Kibana that supports elasticsearch-hadoop 2.4.0

ebx · October 6, 2016, 7:52pm

I am a newbee to Elastic. I am using elasticsearch-hadoop-2.4.0 with pyspark. And I can successfully write to and read from elasticsearch from within pyspark. Now I want to visualize the data in Kibana. When I start Kibana 4.6.1, I get the error message that says "This version of Kibana requires Elasticsearch ^2.4.0 on all nodes. I found the following incompatible nodes in your cluster: Elasticsearch v1.2.1".

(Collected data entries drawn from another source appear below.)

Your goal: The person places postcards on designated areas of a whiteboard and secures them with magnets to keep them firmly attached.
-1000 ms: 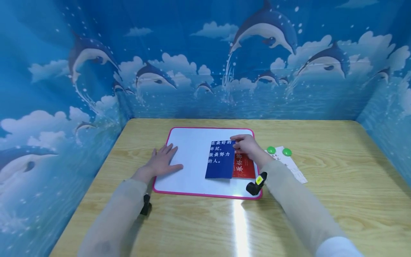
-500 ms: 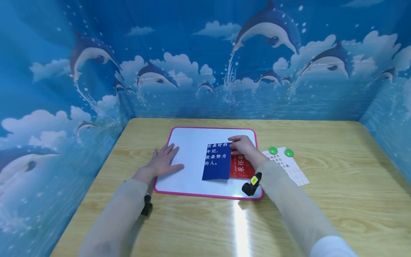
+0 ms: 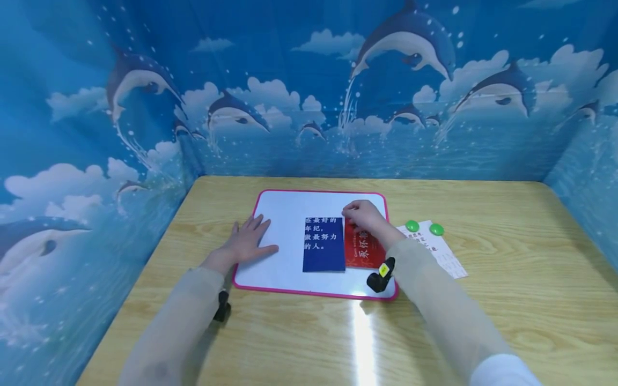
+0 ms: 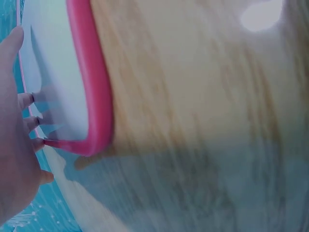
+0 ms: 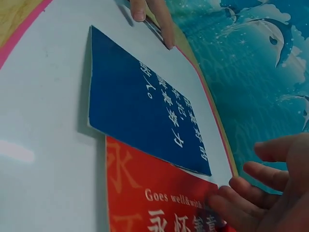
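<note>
A blue card point(image 3: 323, 258) with white Chinese writing lies on a pink-edged whiteboard point(image 3: 282, 212). Its right side overlaps a red card point(image 3: 365, 253), which is partly covered by my right hand point(image 3: 365, 214). In the right wrist view, that hand's loosely bent fingers are spread apart, off the blue card point(image 5: 128, 92) and over the upper end of the red card point(image 5: 140, 181). Nothing shows between them. My left hand point(image 3: 245, 245) rests palm down on the board's left part, fingers spread.
Right of the board, a white card point(image 3: 446, 256) with writing lies on the wooden table point(image 3: 521, 241), two green round pieces point(image 3: 412, 225) at its top. A black wrist camera point(image 3: 379, 281) overlaps the board's lower right corner. A dolphin-print curtain point(image 3: 289, 150) stands behind.
The blue card has shifted left and now lies flatter, showing more of the red card. My right hand has let go of its upper right corner. The left hand stays in place.
</note>
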### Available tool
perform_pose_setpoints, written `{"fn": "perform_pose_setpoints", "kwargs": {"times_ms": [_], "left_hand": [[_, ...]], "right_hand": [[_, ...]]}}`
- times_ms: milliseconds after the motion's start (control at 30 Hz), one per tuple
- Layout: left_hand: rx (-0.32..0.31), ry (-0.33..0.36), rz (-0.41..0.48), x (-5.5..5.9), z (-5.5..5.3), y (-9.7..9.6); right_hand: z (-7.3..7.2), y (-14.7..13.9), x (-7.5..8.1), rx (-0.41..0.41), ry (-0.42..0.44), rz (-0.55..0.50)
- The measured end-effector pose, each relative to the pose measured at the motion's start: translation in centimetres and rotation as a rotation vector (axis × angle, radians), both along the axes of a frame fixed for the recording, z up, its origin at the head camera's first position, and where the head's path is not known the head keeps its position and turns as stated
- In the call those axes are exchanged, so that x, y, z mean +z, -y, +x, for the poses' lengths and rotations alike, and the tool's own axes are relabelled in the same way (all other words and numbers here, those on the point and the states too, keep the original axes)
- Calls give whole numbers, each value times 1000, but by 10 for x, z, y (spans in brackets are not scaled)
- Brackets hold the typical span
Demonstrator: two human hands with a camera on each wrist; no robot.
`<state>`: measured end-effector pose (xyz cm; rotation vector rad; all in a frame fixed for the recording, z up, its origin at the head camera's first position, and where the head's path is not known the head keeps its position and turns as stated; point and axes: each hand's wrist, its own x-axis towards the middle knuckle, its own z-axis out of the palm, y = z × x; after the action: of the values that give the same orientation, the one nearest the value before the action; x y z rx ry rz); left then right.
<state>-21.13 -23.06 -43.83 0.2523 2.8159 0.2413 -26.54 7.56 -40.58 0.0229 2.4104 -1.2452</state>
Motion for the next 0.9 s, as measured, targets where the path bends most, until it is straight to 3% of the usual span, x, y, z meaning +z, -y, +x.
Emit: {"fn": "perform_pose_setpoints", "kwargs": {"times_ms": [133, 267, 633, 900], "left_hand": [[-10, -6, -15, 5, 1, -6], [-64, -26, -20, 10, 3, -16], [-179, -56, -16, 15, 3, -46], [-293, -37, -17, 19, 7, -78]], "right_hand": [[4, -10, 5, 78, -180, 177], [6, -21, 7, 107, -254, 245], [6, -39, 0, 88, -285, 385], [11, -46, 2, 32, -295, 399]]}}
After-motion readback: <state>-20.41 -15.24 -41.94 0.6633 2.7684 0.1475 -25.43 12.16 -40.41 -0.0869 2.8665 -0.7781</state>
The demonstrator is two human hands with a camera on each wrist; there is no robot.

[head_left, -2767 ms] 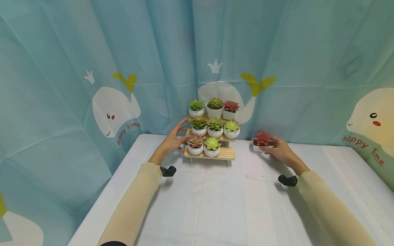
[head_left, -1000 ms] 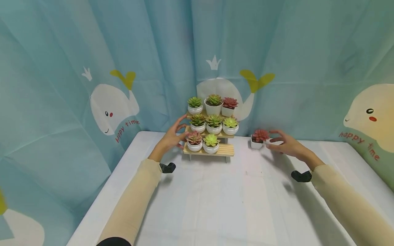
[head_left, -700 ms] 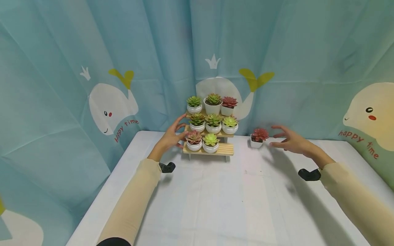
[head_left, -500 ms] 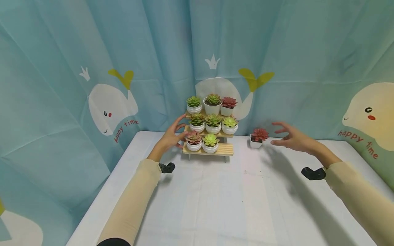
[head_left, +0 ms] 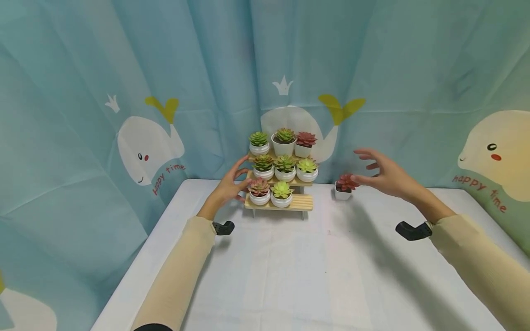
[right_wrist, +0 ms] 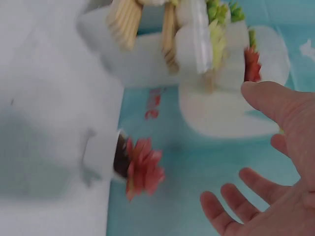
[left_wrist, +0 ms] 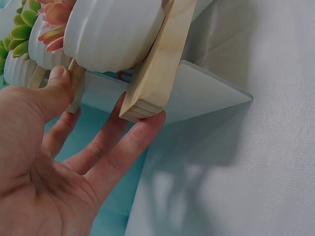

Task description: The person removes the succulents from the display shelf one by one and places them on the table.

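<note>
A three-tier wooden plant stand (head_left: 304, 202) bears several small succulents in white pots. My left hand (head_left: 225, 191) grips its left side: in the left wrist view the thumb and a finger close on the end of a middle plank (left_wrist: 77, 81), while other fingertips press the end of the lower plank (left_wrist: 162, 64). My right hand (head_left: 391, 177) is raised above the table to the right, fingers spread and holding nothing. Nearest to it is a red succulent (head_left: 343, 188) in a square white pot on the table. The right thumb overlaps its leaves in the head view.
The white-covered table (head_left: 290, 266) ends at a blue curtain (head_left: 223, 92) printed with whales. On the stand's lower tier sit a pink succulent (head_left: 259, 188) and a lime one (head_left: 282, 193). A dark red succulent (head_left: 305, 140) is at the top right.
My right hand let go of the red succulent's pot, drew back to the right, then rose and came leftward over it. The left hand stays on the stand.
</note>
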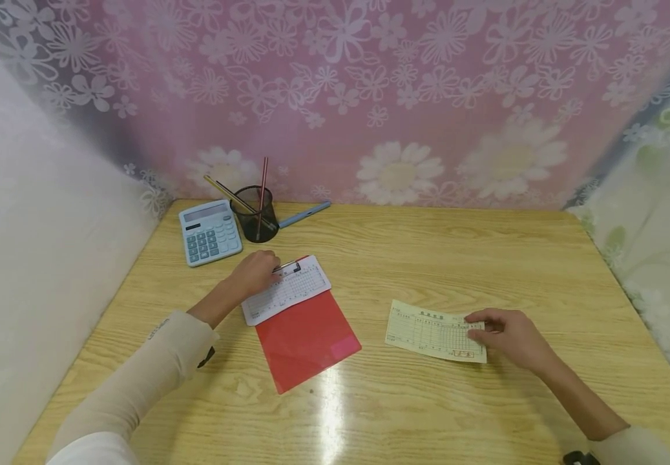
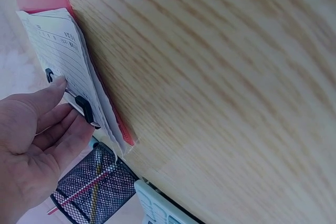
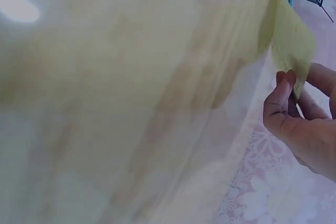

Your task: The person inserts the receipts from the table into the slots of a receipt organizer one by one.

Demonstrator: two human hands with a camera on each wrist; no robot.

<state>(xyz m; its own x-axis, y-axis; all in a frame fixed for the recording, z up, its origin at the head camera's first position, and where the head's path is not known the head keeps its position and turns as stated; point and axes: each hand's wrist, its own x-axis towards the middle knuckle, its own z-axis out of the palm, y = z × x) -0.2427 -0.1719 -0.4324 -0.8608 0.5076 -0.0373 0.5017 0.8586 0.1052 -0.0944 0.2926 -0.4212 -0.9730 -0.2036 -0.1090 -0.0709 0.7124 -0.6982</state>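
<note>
A red clipboard [image 1: 305, 349] lies at an angle on the table, with a pad of white printed forms [image 1: 288, 290] across its upper part. My left hand [image 1: 255, 272] is at its top edge, thumb and fingers gripping the metal clip with black ends [image 2: 79, 103]. To the right, a pale yellow printed slip [image 1: 428, 332] with a red stamp is pinched at its right end between the thumb and fingers of my right hand [image 1: 512, 336]. In the right wrist view the slip [image 3: 291, 40] bends up from the table at the pinched end.
Behind the clipboard stand a light blue calculator [image 1: 211, 236] and a black mesh pen holder [image 1: 253, 223] with several pencils. A blue pen [image 1: 305, 214] lies beside the holder. Flowered cloth [image 1: 398, 97] closes off the back of the wooden table [image 1: 428, 252].
</note>
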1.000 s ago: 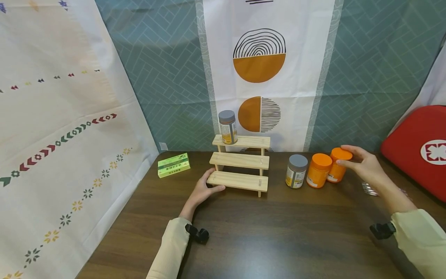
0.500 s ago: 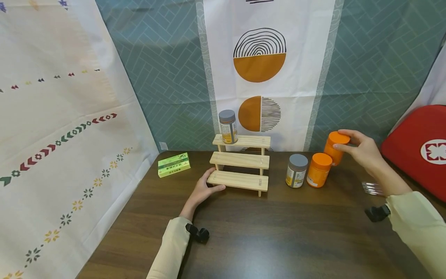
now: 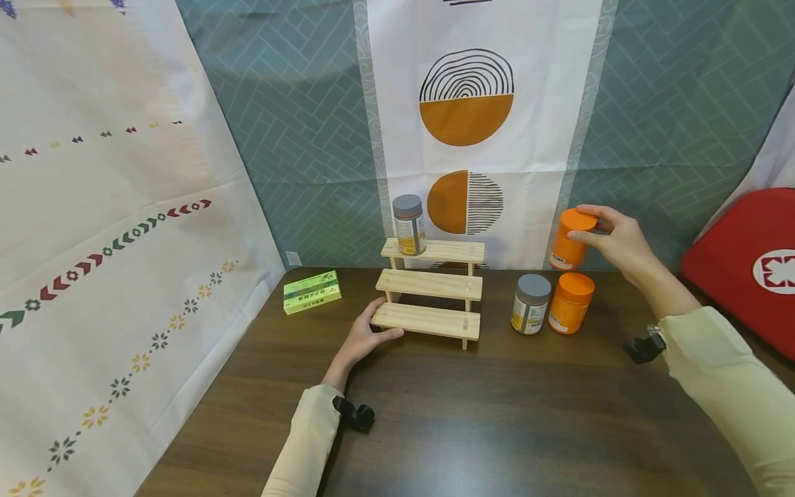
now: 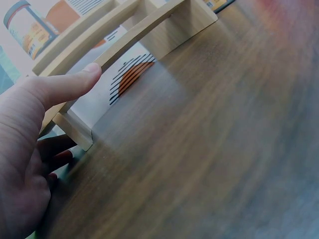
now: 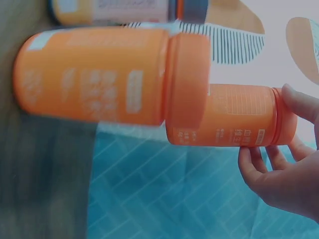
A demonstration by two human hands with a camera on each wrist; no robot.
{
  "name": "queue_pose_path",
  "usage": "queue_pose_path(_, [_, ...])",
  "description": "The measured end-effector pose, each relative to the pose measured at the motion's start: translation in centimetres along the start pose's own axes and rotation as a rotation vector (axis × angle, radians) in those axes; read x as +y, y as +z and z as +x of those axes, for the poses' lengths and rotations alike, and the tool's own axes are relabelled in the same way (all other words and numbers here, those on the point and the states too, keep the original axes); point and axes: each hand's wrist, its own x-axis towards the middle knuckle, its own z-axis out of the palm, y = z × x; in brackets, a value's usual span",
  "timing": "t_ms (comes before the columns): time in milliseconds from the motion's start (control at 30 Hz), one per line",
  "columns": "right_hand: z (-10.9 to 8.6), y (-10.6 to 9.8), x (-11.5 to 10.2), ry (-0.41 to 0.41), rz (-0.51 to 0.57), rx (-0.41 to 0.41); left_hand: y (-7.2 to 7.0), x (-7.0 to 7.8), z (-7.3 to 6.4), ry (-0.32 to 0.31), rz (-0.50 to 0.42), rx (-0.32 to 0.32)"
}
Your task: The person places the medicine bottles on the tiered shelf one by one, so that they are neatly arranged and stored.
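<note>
My right hand point(image 3: 611, 238) grips an orange bottle point(image 3: 569, 239) by its lid and upper side, holding it in the air above and behind a second orange bottle point(image 3: 571, 304). In the right wrist view the held bottle point(image 5: 227, 115) sits between thumb and fingers, with the standing bottle point(image 5: 94, 74) closer to the camera. My left hand point(image 3: 360, 338) holds the left end of the lowest step of a three-step wooden rack point(image 3: 428, 319); the thumb lies on its front edge in the left wrist view. A grey-capped bottle point(image 3: 410, 226) stands on the rack's top step.
Left of the standing orange bottle is another grey-capped bottle point(image 3: 531, 305). A green box point(image 3: 312, 292) lies at the table's back left. A red case point(image 3: 748, 259) with a white emblem is at the far right. Patterned cloth hangs behind the table.
My right hand has lifted the orange bottle off the table and carried it up and to the left. My left hand stays on the rack.
</note>
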Motion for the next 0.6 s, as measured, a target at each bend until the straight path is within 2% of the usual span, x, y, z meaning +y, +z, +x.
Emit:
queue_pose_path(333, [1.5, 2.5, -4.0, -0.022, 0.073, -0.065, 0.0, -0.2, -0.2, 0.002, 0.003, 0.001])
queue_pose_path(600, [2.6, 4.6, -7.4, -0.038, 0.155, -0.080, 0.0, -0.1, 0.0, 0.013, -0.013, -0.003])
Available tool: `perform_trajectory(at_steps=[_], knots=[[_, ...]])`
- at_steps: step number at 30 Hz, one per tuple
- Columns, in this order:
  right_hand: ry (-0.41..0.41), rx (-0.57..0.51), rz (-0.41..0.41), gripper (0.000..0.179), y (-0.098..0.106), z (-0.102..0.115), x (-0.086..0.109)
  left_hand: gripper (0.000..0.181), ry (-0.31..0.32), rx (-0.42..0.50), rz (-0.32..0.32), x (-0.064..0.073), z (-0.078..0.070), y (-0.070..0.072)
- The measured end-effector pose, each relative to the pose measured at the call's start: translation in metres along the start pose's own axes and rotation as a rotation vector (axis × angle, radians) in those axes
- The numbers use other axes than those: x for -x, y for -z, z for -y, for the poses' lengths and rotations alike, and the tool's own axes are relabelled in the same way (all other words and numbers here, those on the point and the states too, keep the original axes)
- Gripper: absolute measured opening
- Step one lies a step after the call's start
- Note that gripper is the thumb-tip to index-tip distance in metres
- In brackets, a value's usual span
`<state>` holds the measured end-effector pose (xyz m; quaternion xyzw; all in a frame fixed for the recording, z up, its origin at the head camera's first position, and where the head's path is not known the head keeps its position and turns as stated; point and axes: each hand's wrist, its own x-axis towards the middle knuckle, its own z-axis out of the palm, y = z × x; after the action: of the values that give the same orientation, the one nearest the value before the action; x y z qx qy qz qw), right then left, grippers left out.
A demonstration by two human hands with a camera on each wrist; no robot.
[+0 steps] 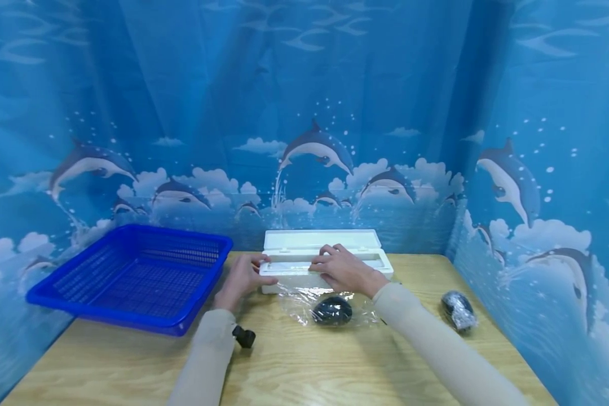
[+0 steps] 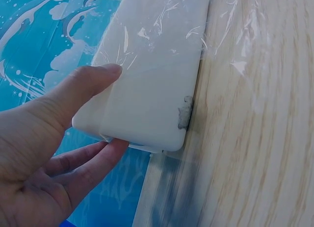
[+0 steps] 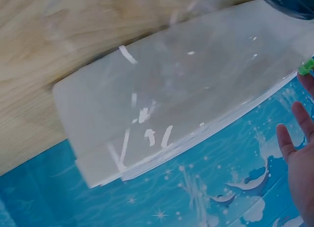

How can I fix this issue? Is it possible to upgrade the elasticsearch version within the elasticsearch-hadoop-2.4.0? Or what is the latest version of Kibana that is compatible with elasticsearch 1.2.1?

Thanks in advance!

Loek · October 7, 2016, 10:45am

Hi,

ES-Hadoop is a library installed on Hadoop only, so your version issues have no direct relation to this error message. Can you go around all nodes in your ES cluster and check the version? The easiest way to do that is to do this GET:

curl -XGET [host]:[port]

It should come back like this:

{
  "status" : 200,
  "name" : "Big Man",
  "cluster_name" : "elasticsearch",
  "version" : {
    "number" : "1.7.2",
    "build_hash" : "e43676b1385b8125d647f593f7202acbd816e8ec",
    "build_timestamp" : "2015-09-14T09:49:53Z",
    "build_snapshot" : false,
    "lucene_version" : "4.10.4"
  },
  "tagline" : "You Know, for Search"
}

ebx · October 7, 2016, 11:13am

Hi Loek,

the message I get when I open the :9200 port is shown below.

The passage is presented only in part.